> **Problem details**: Scan the material below, then work out how many of its lines contain the word "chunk"; reply with that number only.

> **Records for the exercise**:

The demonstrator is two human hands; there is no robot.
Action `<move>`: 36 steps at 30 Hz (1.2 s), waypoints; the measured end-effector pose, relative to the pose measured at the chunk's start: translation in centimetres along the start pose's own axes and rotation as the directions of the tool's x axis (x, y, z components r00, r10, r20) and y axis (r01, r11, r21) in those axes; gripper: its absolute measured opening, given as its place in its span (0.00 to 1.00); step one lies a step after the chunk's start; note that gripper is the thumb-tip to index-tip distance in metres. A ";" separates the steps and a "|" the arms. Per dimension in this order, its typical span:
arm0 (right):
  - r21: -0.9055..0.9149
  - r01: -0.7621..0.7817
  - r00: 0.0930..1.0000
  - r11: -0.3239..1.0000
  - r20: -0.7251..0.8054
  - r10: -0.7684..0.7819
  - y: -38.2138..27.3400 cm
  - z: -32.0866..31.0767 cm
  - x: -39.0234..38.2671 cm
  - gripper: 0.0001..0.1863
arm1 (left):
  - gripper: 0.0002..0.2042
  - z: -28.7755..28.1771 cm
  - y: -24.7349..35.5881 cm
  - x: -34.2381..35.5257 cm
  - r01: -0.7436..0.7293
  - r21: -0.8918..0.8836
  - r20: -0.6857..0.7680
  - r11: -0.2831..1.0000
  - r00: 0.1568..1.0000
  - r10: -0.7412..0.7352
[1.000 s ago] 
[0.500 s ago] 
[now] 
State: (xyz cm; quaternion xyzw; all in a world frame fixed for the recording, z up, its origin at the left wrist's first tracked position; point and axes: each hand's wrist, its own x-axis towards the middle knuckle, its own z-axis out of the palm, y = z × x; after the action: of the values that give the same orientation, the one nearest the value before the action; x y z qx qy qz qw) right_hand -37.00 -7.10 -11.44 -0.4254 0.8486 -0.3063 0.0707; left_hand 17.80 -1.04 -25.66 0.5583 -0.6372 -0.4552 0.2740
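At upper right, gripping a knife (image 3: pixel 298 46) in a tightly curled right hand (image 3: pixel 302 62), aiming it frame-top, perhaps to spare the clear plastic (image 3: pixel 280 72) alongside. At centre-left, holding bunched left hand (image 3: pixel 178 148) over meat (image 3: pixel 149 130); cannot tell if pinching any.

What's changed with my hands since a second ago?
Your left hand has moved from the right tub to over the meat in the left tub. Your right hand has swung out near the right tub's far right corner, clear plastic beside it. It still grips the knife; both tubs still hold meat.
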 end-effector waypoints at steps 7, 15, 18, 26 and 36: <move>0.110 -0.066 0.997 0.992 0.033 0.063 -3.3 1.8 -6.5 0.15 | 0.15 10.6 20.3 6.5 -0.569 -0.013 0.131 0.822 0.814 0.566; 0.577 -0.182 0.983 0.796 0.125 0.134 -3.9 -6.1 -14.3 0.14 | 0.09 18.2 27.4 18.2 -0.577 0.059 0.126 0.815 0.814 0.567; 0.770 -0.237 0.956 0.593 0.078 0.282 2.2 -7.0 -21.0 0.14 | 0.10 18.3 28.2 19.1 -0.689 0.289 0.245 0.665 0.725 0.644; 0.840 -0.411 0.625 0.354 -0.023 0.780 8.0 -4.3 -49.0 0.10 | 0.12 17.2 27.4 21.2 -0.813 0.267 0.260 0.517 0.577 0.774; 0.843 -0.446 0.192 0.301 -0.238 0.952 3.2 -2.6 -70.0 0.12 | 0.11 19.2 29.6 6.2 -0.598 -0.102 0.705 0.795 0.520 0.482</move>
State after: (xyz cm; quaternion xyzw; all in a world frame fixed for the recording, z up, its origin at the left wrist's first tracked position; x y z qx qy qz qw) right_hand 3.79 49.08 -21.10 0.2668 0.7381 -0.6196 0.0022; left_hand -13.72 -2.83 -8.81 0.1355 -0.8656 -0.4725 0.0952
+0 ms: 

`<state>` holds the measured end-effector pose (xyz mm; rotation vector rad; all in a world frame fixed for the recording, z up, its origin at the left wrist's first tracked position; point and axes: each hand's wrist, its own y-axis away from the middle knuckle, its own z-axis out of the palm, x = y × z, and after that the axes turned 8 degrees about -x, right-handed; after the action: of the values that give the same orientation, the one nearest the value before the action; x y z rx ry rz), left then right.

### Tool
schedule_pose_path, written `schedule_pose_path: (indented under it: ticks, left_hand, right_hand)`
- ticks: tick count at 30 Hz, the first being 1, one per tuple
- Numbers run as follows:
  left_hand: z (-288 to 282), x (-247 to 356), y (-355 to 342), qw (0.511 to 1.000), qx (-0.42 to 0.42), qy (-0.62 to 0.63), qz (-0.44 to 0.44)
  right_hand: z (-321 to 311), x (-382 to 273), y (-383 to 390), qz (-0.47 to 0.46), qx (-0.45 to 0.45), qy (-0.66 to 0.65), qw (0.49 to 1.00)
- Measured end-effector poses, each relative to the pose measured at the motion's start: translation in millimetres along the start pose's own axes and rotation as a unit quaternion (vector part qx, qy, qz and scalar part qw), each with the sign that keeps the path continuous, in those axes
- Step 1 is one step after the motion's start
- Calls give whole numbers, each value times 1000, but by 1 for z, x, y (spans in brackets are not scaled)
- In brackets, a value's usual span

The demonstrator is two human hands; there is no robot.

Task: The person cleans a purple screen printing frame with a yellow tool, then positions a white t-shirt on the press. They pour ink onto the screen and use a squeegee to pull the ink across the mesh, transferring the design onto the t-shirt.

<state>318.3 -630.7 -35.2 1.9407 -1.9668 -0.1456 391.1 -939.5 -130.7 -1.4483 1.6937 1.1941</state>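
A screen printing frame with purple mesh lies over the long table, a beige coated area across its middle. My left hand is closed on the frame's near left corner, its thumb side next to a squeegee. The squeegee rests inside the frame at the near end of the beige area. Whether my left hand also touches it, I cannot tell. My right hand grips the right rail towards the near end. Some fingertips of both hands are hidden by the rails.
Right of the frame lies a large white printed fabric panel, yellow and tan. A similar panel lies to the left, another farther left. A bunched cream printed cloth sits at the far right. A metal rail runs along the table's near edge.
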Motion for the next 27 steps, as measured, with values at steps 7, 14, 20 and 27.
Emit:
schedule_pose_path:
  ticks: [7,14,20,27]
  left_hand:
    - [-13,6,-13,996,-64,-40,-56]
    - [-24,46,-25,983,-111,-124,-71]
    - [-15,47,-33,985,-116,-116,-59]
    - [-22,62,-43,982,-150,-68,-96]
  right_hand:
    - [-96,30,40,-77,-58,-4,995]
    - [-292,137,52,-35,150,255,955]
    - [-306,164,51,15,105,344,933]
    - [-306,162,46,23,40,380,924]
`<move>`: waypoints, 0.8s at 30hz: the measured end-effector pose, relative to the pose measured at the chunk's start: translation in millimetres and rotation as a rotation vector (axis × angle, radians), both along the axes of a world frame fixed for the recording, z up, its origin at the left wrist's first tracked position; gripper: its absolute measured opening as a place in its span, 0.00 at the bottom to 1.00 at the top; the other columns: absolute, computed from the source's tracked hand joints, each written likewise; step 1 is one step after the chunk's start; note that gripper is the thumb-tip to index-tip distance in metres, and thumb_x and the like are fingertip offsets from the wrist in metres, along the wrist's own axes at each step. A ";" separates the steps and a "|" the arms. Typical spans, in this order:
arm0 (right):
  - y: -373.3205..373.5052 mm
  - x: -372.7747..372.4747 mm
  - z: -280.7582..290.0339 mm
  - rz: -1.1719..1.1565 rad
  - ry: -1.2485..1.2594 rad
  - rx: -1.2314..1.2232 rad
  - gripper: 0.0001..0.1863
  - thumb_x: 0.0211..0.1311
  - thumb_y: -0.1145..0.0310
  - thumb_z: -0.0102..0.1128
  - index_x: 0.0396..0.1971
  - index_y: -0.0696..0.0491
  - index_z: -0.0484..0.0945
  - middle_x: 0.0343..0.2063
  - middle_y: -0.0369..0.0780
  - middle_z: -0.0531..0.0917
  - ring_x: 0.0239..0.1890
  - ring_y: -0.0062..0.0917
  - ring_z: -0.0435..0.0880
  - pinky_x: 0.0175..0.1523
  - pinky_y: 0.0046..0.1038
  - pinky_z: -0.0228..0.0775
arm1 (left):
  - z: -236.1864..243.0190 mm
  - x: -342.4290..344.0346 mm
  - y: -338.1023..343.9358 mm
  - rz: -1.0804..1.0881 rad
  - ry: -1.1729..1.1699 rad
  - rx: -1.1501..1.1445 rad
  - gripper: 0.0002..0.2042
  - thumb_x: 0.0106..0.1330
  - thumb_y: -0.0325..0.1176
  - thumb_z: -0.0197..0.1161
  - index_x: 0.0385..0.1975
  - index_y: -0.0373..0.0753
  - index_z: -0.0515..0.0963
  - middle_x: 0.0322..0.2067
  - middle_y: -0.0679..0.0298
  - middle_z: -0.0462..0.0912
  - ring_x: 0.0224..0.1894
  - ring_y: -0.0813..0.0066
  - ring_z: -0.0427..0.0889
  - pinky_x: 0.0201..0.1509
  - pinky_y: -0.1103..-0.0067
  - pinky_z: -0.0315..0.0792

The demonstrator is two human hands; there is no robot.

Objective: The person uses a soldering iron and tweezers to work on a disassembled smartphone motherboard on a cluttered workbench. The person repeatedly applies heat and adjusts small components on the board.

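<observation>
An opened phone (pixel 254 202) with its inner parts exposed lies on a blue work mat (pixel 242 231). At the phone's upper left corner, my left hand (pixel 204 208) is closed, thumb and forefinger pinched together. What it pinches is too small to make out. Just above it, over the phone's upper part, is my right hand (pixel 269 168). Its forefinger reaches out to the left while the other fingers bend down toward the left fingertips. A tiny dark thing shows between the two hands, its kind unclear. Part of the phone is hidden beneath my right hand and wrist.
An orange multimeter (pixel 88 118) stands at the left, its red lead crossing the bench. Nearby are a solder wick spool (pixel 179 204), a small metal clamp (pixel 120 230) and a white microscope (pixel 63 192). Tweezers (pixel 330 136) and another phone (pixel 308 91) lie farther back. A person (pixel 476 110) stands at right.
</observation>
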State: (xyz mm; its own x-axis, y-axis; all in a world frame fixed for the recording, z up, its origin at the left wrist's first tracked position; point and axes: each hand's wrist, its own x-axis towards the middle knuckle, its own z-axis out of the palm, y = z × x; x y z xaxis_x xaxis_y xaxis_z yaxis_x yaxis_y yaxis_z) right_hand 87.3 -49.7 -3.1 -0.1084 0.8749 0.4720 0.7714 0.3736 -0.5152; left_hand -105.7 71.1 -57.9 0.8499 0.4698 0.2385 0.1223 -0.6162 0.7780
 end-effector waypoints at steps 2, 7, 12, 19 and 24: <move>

> **Solution to this exercise**: 2